I am moving Jottings to a new blog entitled Chronicon Mundi.

Wednesday, August 13, 2008

Olympic Trickery

The Financial Times comments:

The joy of sporting contests is that anything can happen. When you are a totalitarian state, however, this makes it risky to host them. The Chinese government has responded by trying to control every conceivable element of the Olympics, often by rather dubious means.

The stunning, widely used footage of firework “footprints” leading to the Olympic stadium during the opening ceremony was, it transpires, computer-generated. We now know why a film director was asked to run the event.

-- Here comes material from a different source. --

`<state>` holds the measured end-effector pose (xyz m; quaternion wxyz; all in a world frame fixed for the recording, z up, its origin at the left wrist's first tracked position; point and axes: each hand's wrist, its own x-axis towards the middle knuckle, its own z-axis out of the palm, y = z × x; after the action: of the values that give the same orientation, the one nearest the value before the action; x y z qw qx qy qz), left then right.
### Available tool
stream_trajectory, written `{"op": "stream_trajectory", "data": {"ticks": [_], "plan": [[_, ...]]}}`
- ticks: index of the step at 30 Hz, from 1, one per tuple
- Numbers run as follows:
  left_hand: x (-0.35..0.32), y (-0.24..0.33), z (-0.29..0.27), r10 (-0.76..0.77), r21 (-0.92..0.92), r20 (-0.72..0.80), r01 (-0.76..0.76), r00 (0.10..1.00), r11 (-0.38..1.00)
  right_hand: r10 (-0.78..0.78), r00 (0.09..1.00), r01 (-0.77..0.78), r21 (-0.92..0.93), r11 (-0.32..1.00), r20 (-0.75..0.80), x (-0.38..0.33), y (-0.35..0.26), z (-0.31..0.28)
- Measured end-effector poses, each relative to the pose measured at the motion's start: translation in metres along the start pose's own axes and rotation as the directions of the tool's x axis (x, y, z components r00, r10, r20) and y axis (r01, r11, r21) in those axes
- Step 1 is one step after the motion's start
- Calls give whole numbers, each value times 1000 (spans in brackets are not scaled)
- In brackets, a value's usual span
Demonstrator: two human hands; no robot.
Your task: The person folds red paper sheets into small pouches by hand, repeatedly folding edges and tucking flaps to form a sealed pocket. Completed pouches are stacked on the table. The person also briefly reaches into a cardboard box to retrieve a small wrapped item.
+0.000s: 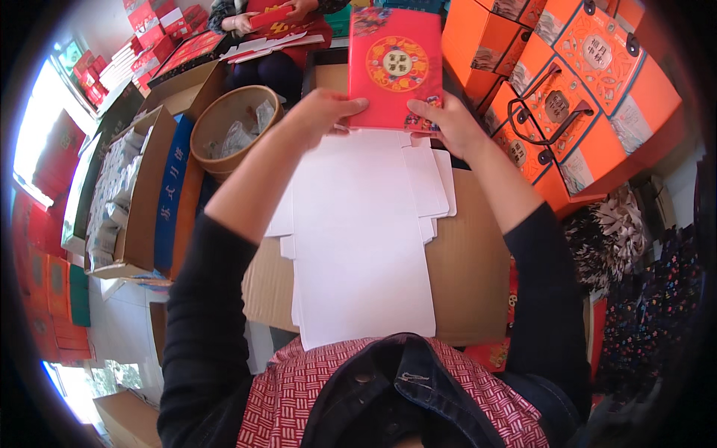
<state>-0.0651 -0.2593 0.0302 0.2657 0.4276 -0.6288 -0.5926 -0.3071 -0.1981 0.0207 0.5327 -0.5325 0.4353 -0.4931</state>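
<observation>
A flat red box panel (394, 67) with a round gold medallion at its middle is held up over the far end of the cardboard surface (470, 261). The left hand (325, 110) pinches its lower left corner, thumb on the printed face, and the right hand (448, 123) grips the lower right corner the same way; the two hands are apart, each closed on its own corner. Both forearms in black sleeves reach forward from the lower edge. Just below the panel lies a stack of white die-cut blanks (362, 239), unfolded, with flaps showing along the right side. To the right stand orange gift boxes (590, 82) with dark handles and pale round labels, stacked at a slant. On the left a round tan basket (235, 127) holds small clear packets, beside an open brown carton (131, 194) packed with small white packs and a blue panel on its side. At the far end another person's hands (272, 15) hold a red package
</observation>
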Motion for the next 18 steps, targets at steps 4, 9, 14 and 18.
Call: {"op": "stream_trajectory", "data": {"ticks": [4,9,14,18], "plan": [[95,-9,-18,-4,-35,121,8,993,999,34,997,-40,-94,995,-63,73,25,-40],[155,-51,-7,-158,-70,176,172,972,983,293,951,-309,-225,924,-100,113,78,-70],[158,-82,1,-412,67,175,406,894,911,577,814,-569,-111,815,59,111,101,-88],[158,-85,1,-380,87,259,370,888,925,588,808,-574,-271,772,-35,110,104,-91]]}}
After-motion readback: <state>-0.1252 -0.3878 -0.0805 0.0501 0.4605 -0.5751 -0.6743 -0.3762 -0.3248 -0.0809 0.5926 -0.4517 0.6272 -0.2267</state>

Lin Miaoke, the little girl who apparently sang the Chinese anthem, was in fact lip-synching to the voice of another little girl. A meeting involving a politburo member decided that although Yang Peiyi was the best singer, she was not pretty enough to take part in the ceremony. She should be heard, but not seen.

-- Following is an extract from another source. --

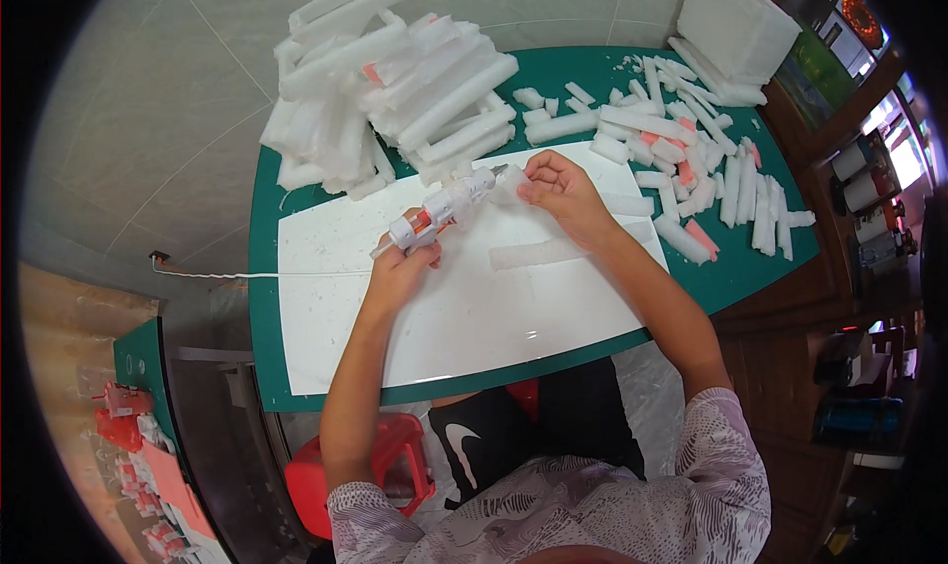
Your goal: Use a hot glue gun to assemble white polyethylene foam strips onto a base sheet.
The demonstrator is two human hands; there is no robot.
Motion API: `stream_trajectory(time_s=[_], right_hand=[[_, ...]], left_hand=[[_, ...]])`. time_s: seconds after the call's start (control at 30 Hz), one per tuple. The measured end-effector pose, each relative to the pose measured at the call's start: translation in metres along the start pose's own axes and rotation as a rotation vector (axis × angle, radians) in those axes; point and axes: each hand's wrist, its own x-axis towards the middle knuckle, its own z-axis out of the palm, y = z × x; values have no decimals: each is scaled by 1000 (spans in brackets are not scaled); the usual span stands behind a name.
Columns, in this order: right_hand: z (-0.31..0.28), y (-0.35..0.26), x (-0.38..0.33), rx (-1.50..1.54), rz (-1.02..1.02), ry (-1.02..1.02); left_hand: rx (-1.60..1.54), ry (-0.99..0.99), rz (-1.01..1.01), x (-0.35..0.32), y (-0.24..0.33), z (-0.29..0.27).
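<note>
My left hand (pixel 400 273) is wrapped around the handle of a white hot glue gun (pixel 444 206) with an orange-red part on its body. The gun points up and to the right over a white board (pixel 444 342). My right hand (pixel 568 197) pinches a small white foam piece (pixel 510 182) close to the nozzle; whether the two touch, I cannot tell. Below my right hand a long white foam strip (pixel 533 255) lies flat on the board. Another foam strip (pixel 629 205) lies beyond my right wrist.
Stacked white foam frames (pixel 395 90) stand at the back left of the green table (pixel 553 65). Loose white and pink foam pieces (pixel 681 139) are heaped on the right. A large foam block (pixel 736 31) is at the far right. A white cord (pixel 222 275) crosses the left edge.
</note>
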Motion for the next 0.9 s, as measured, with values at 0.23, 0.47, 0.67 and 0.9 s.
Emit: stream_trajectory(time_s=[0.23, 0.47, 0.67, 0.9], right_hand=[[3, -3, -1, 5, 12, -8], [4, -1, -1, 49, 0, -35], [3, -1, -1, 55, 8, -31], [3, 0, -1, 48, 14, -20]], left_hand=[[22, 13, -21, -1, 1, 1], [35, -32, -41, -1, 0, 0], [34, -40, -45, -1, 0, 0], [61, -37, -52, -2, 6, 3]])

Then again, cheering crowds are being bused into stadia by the government, armed with noise-makers and decked in colourful attire to improve the leaden atmosphere inside. In some cases the visitors are taking the places of real fans, who have found themselves unable to buy tickets.

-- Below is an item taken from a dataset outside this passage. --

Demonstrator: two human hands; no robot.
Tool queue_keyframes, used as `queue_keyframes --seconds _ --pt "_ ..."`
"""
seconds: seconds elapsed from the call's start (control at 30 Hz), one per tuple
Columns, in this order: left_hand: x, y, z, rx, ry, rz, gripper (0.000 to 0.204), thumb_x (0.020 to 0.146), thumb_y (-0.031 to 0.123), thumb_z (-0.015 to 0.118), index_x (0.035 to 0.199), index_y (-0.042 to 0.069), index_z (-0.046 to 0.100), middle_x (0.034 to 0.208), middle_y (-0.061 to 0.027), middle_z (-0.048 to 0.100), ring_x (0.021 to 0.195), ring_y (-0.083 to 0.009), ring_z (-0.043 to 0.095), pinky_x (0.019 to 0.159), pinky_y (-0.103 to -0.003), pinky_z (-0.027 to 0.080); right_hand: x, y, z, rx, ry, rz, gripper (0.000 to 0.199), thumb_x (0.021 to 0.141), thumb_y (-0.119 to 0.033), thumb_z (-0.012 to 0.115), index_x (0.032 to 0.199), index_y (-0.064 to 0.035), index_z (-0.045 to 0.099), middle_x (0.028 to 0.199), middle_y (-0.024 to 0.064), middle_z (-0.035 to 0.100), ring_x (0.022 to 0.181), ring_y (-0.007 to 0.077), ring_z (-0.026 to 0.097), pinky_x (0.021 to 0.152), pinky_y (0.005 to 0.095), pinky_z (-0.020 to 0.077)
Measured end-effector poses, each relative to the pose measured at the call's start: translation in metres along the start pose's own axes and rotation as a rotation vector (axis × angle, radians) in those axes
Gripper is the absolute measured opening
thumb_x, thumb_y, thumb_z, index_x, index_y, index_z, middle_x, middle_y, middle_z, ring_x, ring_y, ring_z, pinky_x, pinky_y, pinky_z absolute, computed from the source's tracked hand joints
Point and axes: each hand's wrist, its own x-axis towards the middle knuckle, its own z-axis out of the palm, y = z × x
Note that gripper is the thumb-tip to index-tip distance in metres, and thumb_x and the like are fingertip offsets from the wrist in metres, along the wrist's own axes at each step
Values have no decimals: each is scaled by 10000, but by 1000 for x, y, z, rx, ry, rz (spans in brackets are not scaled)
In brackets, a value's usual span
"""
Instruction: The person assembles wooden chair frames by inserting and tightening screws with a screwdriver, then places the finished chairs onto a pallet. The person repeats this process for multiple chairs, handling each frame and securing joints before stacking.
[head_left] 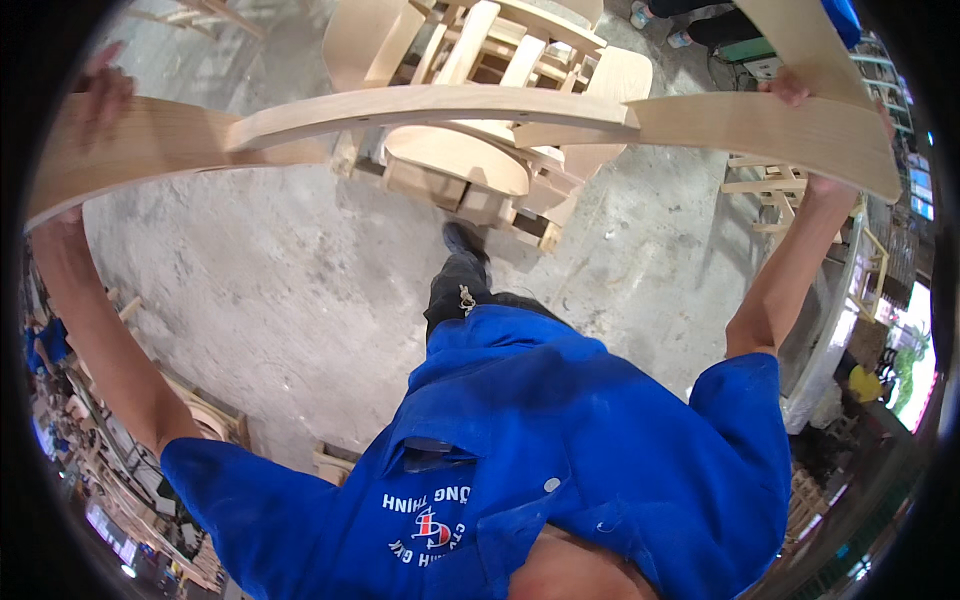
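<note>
A pale wooden chair part (430, 104), with a curved crosspiece between two broad flat pieces, is held up across the far side of the view. My left hand (106, 98) grips the left broad piece (170, 135), its slightly blurred fingers over the far edge and its wrist below the near edge. At the right broad piece (720, 118), my right hand (787, 88) curls its fingertips over the upper edge. The board hides most of both palms. Another wide wooden piece (815, 45) rises behind my right hand.
Beyond the held part stands a stack of pale wooden chairs (455, 160) on a pallet-like base (547, 236). My foot (462, 238) is close to it on the concrete floor (290, 290). More wooden frames (765, 180) stand at right. Another person's legs (700, 25) show at the far right.
</note>
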Motion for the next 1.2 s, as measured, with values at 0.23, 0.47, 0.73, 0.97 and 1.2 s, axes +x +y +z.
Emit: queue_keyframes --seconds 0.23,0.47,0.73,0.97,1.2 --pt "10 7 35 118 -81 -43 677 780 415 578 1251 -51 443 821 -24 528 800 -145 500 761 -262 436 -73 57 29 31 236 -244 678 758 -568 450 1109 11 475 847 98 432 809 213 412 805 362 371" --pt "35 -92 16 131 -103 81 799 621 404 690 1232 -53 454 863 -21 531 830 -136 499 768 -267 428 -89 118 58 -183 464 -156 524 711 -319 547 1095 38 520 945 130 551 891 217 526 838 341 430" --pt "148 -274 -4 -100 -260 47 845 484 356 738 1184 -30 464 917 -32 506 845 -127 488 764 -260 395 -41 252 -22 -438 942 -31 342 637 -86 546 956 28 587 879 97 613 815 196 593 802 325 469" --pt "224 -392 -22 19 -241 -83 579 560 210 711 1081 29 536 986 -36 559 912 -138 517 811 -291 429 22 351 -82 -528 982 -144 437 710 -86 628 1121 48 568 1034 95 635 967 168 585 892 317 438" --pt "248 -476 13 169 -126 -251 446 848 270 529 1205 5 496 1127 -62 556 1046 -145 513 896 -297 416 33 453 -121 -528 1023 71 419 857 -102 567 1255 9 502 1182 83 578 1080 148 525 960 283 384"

The reality is that the faults officials were trying to correct are not faults at all. No one would have complained that China had not followed its creeping barrage of fireworks with a helicopter. The little girl rejected as the face of the opening ceremony may have had imperfect teeth – but little girls usually do. And, we all know that not all Olympic sports are sell-outs.

Official obsessiveness was, of course, doomed to fail. The 10m air rifle competition was scheduled first so that China would win the first gold medal. But Katerina Emmons, a Czech, set a new world record and won while the Chinese competitor, Du Li, did rather badly.

Foreign companies often complain of Chinese counterfeiting, but the games are spectacular enough without fakery. Rather than announcing China’s arrival as a modern, dynamic country, they risk reinforcing the view that the Beijing government is comprised of control-freaks.